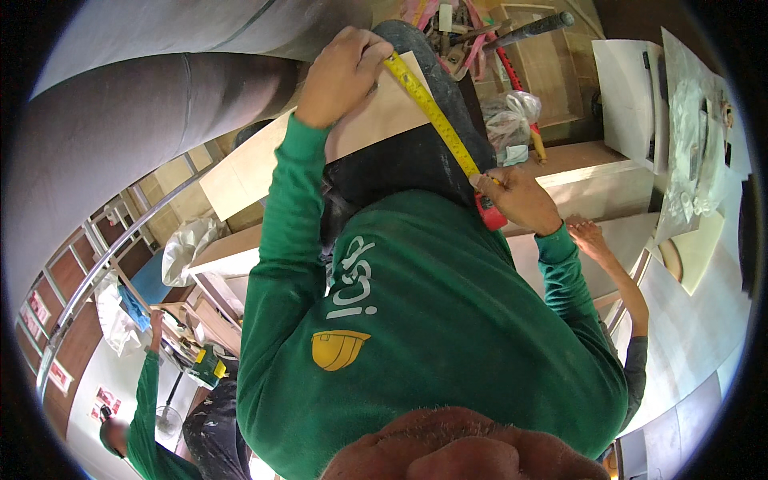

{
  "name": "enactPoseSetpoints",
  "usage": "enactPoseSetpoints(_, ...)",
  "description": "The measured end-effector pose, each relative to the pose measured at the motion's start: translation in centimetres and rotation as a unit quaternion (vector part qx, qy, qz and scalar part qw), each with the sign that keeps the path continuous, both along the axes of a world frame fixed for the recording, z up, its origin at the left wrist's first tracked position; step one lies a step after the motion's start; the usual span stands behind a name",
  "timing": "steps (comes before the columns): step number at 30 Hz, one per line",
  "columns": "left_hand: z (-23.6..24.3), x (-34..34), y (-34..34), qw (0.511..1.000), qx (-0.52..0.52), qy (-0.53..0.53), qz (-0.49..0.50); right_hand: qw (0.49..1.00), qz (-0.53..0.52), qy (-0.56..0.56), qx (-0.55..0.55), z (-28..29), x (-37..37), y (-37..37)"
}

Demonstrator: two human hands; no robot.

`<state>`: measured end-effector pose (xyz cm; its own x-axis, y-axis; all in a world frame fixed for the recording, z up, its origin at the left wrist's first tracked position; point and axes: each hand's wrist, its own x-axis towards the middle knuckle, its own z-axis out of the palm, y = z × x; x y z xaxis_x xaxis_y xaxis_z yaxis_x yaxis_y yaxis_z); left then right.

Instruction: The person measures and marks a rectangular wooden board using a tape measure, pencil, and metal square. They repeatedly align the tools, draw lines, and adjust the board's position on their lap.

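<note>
A yellow tape measure blade runs slantwise between my two hands, pulled out over my lap. My left hand pinches its far end with closed fingers, above a pale wooden board. That board lies across my thighs and stretches to the left. Wrapped by the fingers of my right hand is the near end of the blade, with the red tape measure case beneath them. The blade passes over my dark trouser leg to the right of the board.
A pink bag of tools with a dark-handled tool lies ahead. Clear plastic and white panels stand right. Another person's hand reaches in near my right arm. A metal rail and another worker are left.
</note>
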<state>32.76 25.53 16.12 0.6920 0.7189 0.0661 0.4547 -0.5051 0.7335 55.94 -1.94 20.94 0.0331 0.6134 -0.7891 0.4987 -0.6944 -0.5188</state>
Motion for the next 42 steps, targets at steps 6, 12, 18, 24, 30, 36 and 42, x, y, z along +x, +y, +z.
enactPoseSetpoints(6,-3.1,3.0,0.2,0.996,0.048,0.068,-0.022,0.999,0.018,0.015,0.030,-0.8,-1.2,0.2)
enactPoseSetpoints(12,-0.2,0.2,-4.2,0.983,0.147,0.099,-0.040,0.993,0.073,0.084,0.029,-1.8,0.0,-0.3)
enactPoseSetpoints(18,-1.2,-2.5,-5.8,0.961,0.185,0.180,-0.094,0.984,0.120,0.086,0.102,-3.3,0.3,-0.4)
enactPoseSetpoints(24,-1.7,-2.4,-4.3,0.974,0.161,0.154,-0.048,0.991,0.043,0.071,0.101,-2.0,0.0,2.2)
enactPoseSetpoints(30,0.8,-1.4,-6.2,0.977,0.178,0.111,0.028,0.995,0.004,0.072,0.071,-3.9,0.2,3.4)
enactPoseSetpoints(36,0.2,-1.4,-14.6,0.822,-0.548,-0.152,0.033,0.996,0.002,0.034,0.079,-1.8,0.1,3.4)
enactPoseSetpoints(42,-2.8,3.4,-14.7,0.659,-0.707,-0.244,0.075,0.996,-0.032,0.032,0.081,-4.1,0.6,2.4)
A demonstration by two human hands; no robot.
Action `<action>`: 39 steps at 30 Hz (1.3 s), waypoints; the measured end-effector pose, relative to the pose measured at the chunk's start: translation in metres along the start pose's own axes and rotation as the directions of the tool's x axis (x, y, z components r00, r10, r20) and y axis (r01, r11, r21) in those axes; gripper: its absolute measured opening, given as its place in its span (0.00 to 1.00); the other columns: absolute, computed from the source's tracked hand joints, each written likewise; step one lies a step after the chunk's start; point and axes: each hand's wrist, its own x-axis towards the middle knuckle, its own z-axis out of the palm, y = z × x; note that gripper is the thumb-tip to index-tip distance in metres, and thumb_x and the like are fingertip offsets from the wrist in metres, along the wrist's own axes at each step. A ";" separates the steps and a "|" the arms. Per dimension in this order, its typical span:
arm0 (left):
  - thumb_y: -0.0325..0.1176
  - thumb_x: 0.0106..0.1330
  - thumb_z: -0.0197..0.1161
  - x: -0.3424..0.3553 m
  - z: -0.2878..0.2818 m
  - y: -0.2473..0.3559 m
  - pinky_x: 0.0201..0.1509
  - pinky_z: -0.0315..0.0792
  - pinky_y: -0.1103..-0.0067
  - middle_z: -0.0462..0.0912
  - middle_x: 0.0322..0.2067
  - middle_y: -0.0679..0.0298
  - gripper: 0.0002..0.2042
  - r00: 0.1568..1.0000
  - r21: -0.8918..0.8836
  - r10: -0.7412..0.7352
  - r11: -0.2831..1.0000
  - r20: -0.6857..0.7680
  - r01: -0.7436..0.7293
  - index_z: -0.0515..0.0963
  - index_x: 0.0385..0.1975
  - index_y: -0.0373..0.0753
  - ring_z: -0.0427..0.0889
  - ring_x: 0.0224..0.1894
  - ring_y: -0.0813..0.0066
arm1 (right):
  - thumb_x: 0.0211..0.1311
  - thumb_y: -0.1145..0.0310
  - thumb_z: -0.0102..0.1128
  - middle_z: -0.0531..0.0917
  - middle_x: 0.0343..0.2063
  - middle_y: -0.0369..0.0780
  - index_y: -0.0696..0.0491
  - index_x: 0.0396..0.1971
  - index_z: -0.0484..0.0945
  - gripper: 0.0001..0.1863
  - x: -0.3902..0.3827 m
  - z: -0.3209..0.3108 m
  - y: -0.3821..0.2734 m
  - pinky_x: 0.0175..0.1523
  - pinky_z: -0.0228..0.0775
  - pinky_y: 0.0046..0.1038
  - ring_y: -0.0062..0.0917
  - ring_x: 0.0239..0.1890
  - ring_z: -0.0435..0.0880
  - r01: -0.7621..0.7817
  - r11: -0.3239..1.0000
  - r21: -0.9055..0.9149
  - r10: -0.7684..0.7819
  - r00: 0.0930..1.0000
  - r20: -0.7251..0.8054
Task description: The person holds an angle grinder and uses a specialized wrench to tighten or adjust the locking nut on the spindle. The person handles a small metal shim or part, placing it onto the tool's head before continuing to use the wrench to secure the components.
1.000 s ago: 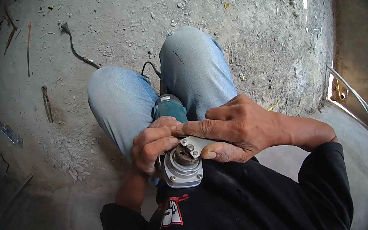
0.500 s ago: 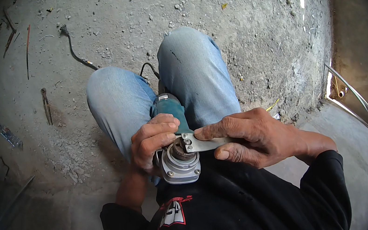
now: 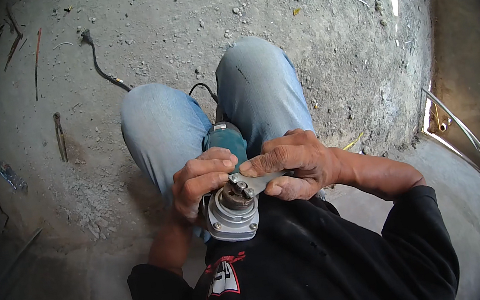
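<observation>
An angle grinder [image 3: 232, 228], with a teal body and a silver gear head, lies between my thighs with its head toward my torso and its spindle side up. My left hand [image 3: 197, 184] is closed around the grinder's left side near the gear head. Between thumb and fingers, my right hand [image 3: 306, 164] pinches a flat grey pin spanner [image 3: 261, 180]. The spanner's end sits over the round flange [image 3: 236, 198] on the spindle. My left fingertips come close to that end; whether they touch it I cannot tell.
A black cord with a plug [image 3: 93, 54] lies on the dusty floor beyond my left knee. Pincers [image 3: 60, 137] and a crumpled clear plastic piece [image 3: 12, 176] lie to the left. Grey pipes [image 3: 473, 145] curve along the right side. Rubble and wire scraps are scattered about.
My right hand has swung slightly left and away from my torso, turning the spanner on the flange. The left hand stays on the grinder. My knees have shifted a little to the right.
</observation>
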 end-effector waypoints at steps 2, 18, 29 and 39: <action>0.25 0.55 0.74 0.000 -0.002 0.000 0.46 0.83 0.60 0.78 0.41 0.51 0.20 1.000 0.012 0.008 1.000 -0.008 -0.008 0.71 0.43 0.33 0.85 0.39 0.57 | 0.64 0.64 0.64 0.84 0.28 0.47 0.63 0.50 0.79 0.20 0.005 0.000 0.007 0.31 0.76 0.31 0.35 0.26 0.85 0.037 0.999 -0.009 -0.037 0.999 0.008; 0.30 0.53 0.76 -0.004 0.004 0.000 0.47 0.82 0.60 0.78 0.41 0.50 0.23 1.000 0.026 0.014 1.000 -0.009 -0.014 0.71 0.44 0.33 0.85 0.40 0.56 | 0.64 0.65 0.65 0.84 0.28 0.46 0.60 0.48 0.80 0.18 0.004 -0.022 -0.017 0.30 0.76 0.30 0.34 0.26 0.86 -0.086 0.996 -0.018 0.087 0.992 0.090; 0.27 0.55 0.74 0.000 0.006 -0.004 0.48 0.82 0.60 0.78 0.40 0.51 0.20 1.000 0.072 0.012 0.997 -0.015 -0.011 0.70 0.44 0.34 0.85 0.40 0.58 | 0.67 0.60 0.59 0.81 0.21 0.43 0.64 0.49 0.79 0.21 0.002 0.000 0.026 0.20 0.67 0.27 0.27 0.15 0.78 0.190 0.981 0.047 -0.184 0.977 -0.107; 0.28 0.56 0.74 -0.001 0.006 0.002 0.48 0.82 0.60 0.79 0.38 0.51 0.20 1.000 0.089 -0.005 0.996 -0.011 0.006 0.69 0.42 0.35 0.85 0.39 0.61 | 0.64 0.66 0.62 0.82 0.25 0.44 0.62 0.47 0.80 0.17 0.009 0.001 0.035 0.28 0.73 0.30 0.33 0.23 0.82 0.204 0.972 0.119 -0.198 0.978 -0.059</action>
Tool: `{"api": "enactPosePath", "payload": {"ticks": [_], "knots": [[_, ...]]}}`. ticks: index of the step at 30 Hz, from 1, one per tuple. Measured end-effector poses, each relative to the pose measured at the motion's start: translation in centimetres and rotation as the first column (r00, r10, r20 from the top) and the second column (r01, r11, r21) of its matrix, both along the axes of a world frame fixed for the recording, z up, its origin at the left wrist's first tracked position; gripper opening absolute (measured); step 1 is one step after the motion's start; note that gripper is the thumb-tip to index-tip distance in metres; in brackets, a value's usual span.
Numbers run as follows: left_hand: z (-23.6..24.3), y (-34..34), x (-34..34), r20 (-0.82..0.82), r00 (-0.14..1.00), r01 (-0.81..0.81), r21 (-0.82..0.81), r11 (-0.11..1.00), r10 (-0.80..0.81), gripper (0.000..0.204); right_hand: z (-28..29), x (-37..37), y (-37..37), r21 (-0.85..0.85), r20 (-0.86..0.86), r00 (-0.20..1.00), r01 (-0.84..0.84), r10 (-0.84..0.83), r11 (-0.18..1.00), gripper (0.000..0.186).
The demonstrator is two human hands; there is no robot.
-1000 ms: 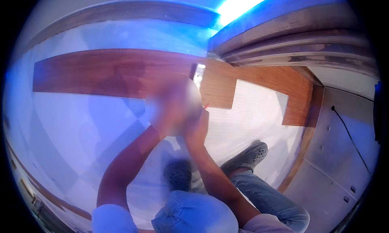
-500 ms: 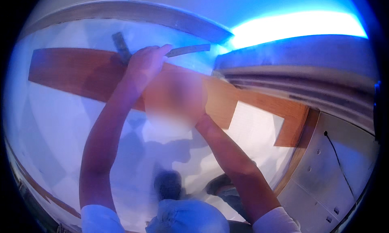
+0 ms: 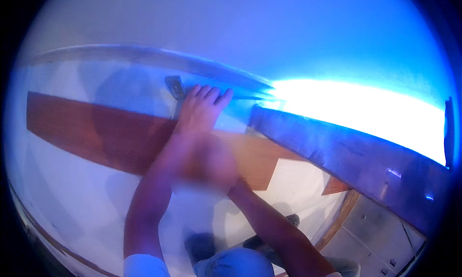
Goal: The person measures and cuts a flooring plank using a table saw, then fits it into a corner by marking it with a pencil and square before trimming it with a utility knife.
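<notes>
A long reddish-brown plank (image 3: 91,127) lies across the pale surface in front of me. My left hand (image 3: 204,108) is over the plank's far edge, its fingers curled around an L-shaped square. The square's thick dark arm (image 3: 174,86) sticks out left of the hand, and its thin blade (image 3: 248,98) runs out to the right. My right hand (image 3: 222,167) is over the plank's right part, nearer to me. A blurred patch covers it, so its fingers and anything in them cannot be made out.
A long strip (image 3: 144,53) edges the far side. On the right stands a dark bluish panel (image 3: 346,156), with glaring light behind it. Another brown wood piece (image 3: 335,186) shows beneath it. A grey panel with small holes (image 3: 373,229) is at the lower right.
The view has tilted, so the plank and far strip appear lower. My left hand, with the square, has shifted right along the plank. The right hand stays over the plank.
</notes>
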State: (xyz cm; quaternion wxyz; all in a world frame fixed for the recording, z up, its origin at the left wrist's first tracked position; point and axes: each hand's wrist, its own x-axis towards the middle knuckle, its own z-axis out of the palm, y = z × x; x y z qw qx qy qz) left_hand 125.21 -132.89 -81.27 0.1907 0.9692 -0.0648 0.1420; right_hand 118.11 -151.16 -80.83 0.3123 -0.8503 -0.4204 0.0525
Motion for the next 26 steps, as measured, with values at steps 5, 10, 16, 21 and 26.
{"api": "enactPosePath", "payload": {"ticks": [5, 10, 16, 21, 26], "knots": [[-0.7, -0.9, 0.7, 0.089, 0.996, 0.030, -0.022, 0.999, -0.027, 0.046, 0.3, -0.8, 0.1, 0.006, 0.011, 1.000, 0.010, -0.010, 1.000, 0.036], [-1.1, -0.6, 1.8, 0.090, 0.994, 0.067, -0.009, 0.998, -0.066, 0.047, 0.3, -0.4, 0.0, -0.003, -0.012, 1.000, 0.019, -0.019, 1.000, 0.039], [-1.3, -0.3, 2.5, 0.077, 0.989, 0.123, 0.022, 0.992, -0.124, 0.051, 0.6, 0.2, 0.3, 0.034, 0.014, 1.000, 0.003, -0.003, 0.999, 0.035], [-0.7, -0.6, 3.1, 0.139, 0.980, 0.132, 0.079, 0.988, -0.142, 0.053, 0.3, 0.0, -0.3, -0.017, -0.024, 1.000, -0.015, 0.014, 1.000, 0.039], [-0.5, -0.8, 3.1, 0.136, 0.972, 0.187, 0.043, 0.981, -0.192, 0.056, 0.6, -0.2, -0.4, -0.027, -0.096, 0.994, -0.048, 0.045, 0.998, 0.043]]}}
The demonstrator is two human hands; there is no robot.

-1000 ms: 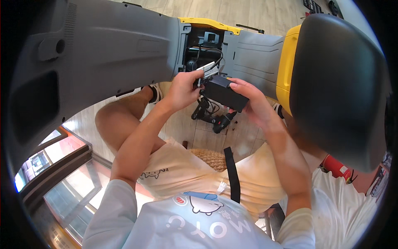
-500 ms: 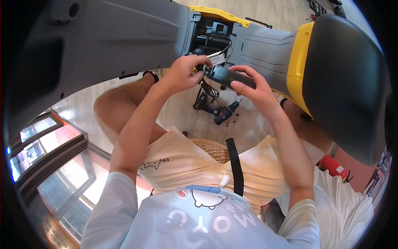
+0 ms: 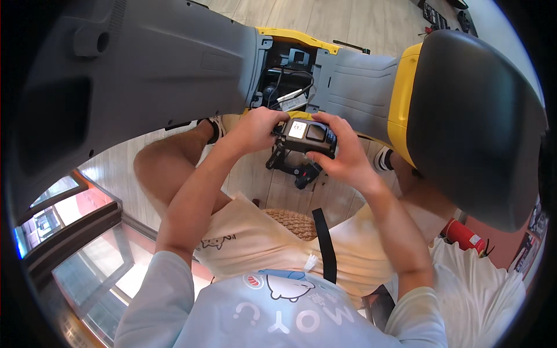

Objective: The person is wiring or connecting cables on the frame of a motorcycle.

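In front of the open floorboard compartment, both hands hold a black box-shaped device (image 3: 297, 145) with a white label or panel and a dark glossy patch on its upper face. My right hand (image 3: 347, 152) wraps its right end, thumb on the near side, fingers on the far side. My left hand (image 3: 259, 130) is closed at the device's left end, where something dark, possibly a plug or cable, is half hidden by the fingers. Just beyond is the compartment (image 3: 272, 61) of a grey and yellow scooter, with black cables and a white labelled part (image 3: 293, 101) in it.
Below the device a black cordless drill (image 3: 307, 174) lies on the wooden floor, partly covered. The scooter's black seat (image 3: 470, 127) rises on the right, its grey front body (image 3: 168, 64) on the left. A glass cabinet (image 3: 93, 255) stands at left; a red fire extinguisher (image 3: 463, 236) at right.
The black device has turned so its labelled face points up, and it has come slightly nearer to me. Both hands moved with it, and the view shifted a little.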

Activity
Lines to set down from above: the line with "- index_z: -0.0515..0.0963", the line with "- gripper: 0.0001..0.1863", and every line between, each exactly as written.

Response area
  - index_z: -0.0515..0.0963
  - index_x: 0.0385..0.1975
  - index_y: -0.0373..0.0753
  - ring_z: -0.0427..0.0889
  - ring_x: 0.0224..0.1894
  - ring_y: -0.0813..0.0066
arm1 (right):
  - thumb_x: 0.0211..0.1311
  - thumb_y: -0.1145..0.0310
  - thumb_z: -0.0102..0.1128
  - middle_z: -0.0531..0.0917
  - middle_x: 0.0343..0.2063
  - middle_y: -0.0369..0.0780
  - index_y: -0.0696..0.0491
  - index_x: 0.0396..0.1971
  - index_z: -0.0484..0.0945
  - gripper: 0.0001..0.1863

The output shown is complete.